What's Brewing With Migraines and Alcohol?

When we think about migraines, we often picture intense, throbbing headaches. But migraines are often accompanied by a whole carnival of symptoms — including nausea, sensitivity to light and sound, and sometimes visual disturbances known as “auras.”

What happens when alcohol enters the equation? We're all familiar with the infamous “hangover headache,” but can alcohol cause migraines? And what’s the connection between cocktails and headaches?

In a word: yes. Research studies have shown that alcohol can, indeed, act as a migraine trigger for some people. But why does this happen? The answer lies in the way alcohol interacts with our bodies.

The Alcohol Migraine Connection

A growing body of scientific research suggests a possible connection between alcohol consumption and migraines. A 2018 study found that alcohol was reported to be a trigger in 35.6% of migraine patients. However, the relationship between alcohol and migraines is complex, involving several scientific theories.
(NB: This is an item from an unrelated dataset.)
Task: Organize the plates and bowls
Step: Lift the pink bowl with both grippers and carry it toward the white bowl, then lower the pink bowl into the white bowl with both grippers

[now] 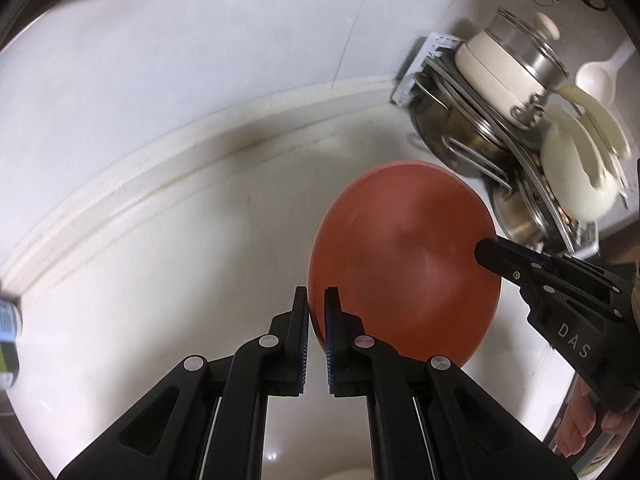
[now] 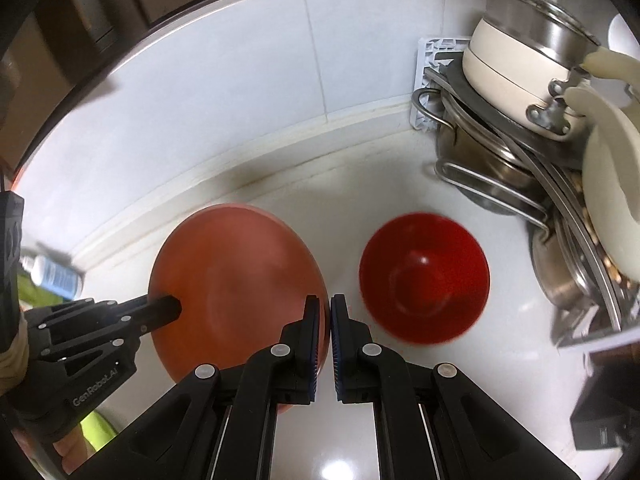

First off, alcohol is a diuretic: it encourages our kidneys to produce more urine, leading to dehydration. Since dehydration is a well-known trigger for migraines, it's no surprise that our beloved drinks can push us towards a throbbing headache.

Moreover, alcohol can cause blood vessels in our brain to expand, a process called vasodilation. This change in the body's internal roadways can trigger migraines in some people.

But the story doesn't end there. Alcohol — especially dark drinks such as red wine and whiskey — contain chemicals known as congeners, which can set off migraines for some of us.

Finally, alcohol affects our sleep patterns. Even though a couple of drinks might make us feel sleepy, they actually disrupt our sleep cycle, causing poor sleep quality over the course of the night. Our brains don't appreciate this, and they often retaliate with a migraine.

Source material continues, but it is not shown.